=== Activity ===
Take the lines below from the one with "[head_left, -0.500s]" through the one with "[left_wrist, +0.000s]" and print only them, exactly. Don't print the pictures.

(Given data)

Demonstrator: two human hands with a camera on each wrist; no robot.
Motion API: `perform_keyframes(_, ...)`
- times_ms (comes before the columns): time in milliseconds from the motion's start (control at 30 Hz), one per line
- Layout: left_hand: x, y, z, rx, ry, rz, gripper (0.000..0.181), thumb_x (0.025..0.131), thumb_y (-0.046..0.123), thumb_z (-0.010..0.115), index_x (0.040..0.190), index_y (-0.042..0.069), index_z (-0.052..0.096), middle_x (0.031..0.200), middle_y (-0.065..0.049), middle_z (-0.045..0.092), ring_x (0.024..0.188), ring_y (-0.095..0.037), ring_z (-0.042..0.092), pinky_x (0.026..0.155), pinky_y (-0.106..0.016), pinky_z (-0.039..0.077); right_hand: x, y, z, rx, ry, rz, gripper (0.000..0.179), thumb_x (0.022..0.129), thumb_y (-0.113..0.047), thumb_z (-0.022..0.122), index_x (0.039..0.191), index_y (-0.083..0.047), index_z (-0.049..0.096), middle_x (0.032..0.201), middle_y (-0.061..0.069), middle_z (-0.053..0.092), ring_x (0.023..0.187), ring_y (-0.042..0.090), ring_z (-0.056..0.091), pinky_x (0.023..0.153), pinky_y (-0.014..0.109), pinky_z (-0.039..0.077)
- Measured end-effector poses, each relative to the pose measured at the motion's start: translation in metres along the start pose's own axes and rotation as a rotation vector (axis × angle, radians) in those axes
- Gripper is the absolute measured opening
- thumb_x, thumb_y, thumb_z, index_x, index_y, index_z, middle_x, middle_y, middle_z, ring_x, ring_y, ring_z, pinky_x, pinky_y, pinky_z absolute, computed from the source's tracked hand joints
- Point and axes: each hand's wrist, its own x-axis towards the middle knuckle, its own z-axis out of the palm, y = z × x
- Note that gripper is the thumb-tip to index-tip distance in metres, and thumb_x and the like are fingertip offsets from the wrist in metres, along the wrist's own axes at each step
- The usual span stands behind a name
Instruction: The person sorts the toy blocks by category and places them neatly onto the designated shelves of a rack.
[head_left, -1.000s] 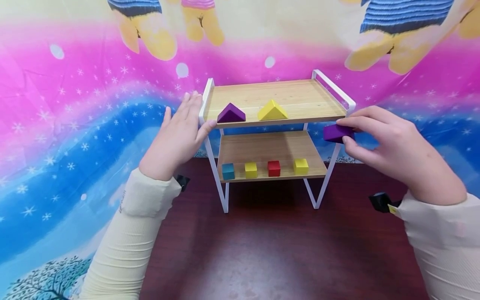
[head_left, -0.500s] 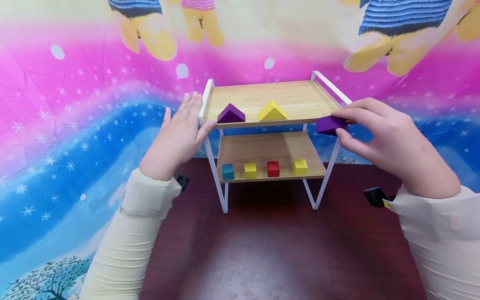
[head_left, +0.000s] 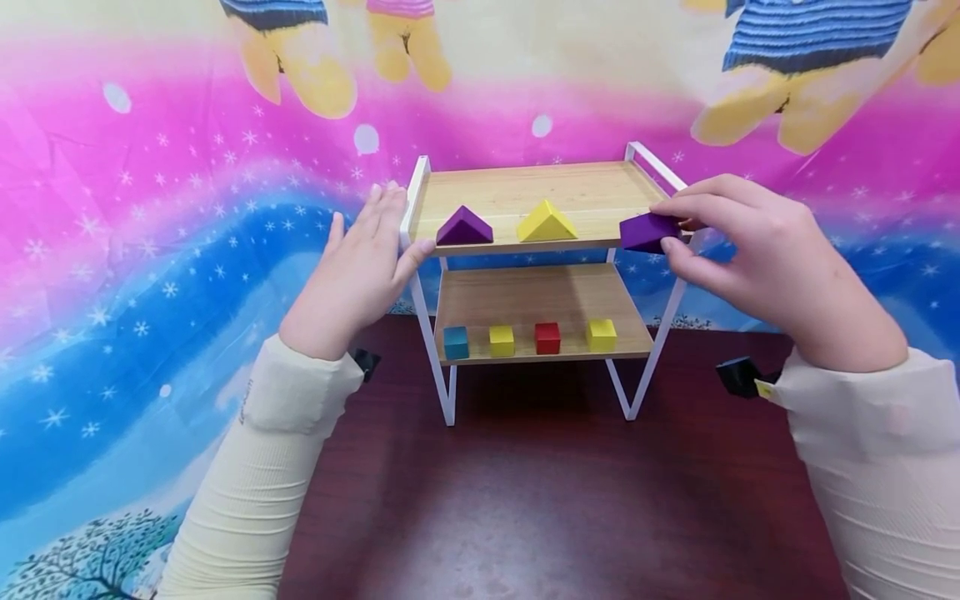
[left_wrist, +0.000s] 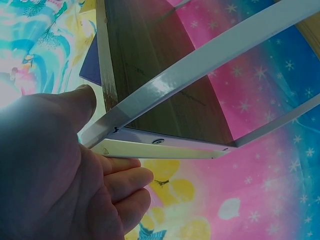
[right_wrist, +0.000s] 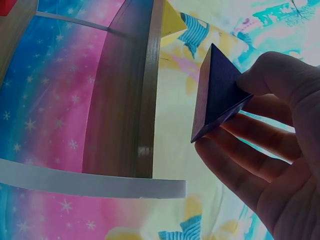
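In the head view my right hand pinches a purple triangular block between thumb and fingers, at the right front corner of a two-tier shelf. From the right wrist view, this purple triangular block is apart from the top board's edge. My left hand lies against the shelf's white left frame, its fingers extended and the thumb at the front corner. Along the top board's front edge stand another purple triangular block and a yellow triangular block, each with its point up.
The lower board carries a row of cubes: blue, yellow, red and a second yellow cube. White side rails rise at both ends of the top board. A printed cloth hangs behind the dark red table.
My right hand has moved left and upward with the purple triangular block, from beside the shelf's right leg to the top board's corner. The left hand has stayed in place.
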Motion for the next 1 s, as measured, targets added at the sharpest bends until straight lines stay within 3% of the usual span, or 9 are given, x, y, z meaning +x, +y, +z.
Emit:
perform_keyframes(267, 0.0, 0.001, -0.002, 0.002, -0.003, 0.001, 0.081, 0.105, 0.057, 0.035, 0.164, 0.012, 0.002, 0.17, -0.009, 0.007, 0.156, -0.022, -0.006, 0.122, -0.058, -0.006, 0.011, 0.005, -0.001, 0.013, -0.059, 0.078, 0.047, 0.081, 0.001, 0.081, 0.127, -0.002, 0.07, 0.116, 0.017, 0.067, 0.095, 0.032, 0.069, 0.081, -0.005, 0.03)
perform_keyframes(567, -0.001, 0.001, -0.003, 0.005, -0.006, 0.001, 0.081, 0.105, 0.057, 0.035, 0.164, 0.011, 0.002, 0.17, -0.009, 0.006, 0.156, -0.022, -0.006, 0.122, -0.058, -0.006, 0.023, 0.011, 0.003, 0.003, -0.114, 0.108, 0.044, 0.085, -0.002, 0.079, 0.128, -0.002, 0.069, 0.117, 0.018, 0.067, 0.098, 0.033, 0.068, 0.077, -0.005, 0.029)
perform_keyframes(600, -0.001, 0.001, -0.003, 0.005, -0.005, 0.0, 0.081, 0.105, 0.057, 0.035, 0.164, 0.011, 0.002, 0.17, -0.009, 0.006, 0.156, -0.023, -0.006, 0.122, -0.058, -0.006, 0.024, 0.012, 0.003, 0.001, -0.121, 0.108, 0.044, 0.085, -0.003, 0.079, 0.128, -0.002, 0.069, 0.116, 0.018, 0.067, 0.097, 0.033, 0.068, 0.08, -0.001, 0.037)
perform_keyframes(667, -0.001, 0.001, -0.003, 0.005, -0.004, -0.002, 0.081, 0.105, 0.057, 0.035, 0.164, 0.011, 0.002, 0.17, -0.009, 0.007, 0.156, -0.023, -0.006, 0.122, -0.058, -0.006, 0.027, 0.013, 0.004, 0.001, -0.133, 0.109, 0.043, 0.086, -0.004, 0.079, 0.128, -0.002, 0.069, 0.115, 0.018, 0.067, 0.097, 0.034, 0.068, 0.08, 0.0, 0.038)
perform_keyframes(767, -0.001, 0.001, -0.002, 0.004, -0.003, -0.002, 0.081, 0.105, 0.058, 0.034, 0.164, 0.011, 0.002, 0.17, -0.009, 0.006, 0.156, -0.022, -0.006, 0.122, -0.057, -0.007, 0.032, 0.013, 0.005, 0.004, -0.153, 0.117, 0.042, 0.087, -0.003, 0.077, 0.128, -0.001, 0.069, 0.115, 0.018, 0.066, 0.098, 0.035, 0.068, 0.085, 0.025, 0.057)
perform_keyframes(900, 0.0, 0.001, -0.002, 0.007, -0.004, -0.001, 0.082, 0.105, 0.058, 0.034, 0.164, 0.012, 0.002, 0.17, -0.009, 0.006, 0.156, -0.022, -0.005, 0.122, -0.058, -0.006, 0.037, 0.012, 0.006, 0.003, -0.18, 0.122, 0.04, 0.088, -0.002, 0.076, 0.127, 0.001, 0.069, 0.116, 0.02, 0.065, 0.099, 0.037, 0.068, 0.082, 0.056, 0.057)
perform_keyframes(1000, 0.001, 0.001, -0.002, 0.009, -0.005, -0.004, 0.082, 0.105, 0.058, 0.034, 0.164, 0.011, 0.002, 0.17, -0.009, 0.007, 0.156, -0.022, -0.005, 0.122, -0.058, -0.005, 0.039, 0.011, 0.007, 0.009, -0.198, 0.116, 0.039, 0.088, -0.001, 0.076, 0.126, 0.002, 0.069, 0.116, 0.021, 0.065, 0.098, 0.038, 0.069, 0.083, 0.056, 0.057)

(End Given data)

=== Exercise output ===
[head_left, -0.500s] 
[head_left, +0.000s] 
[left_wrist, +0.000s] 

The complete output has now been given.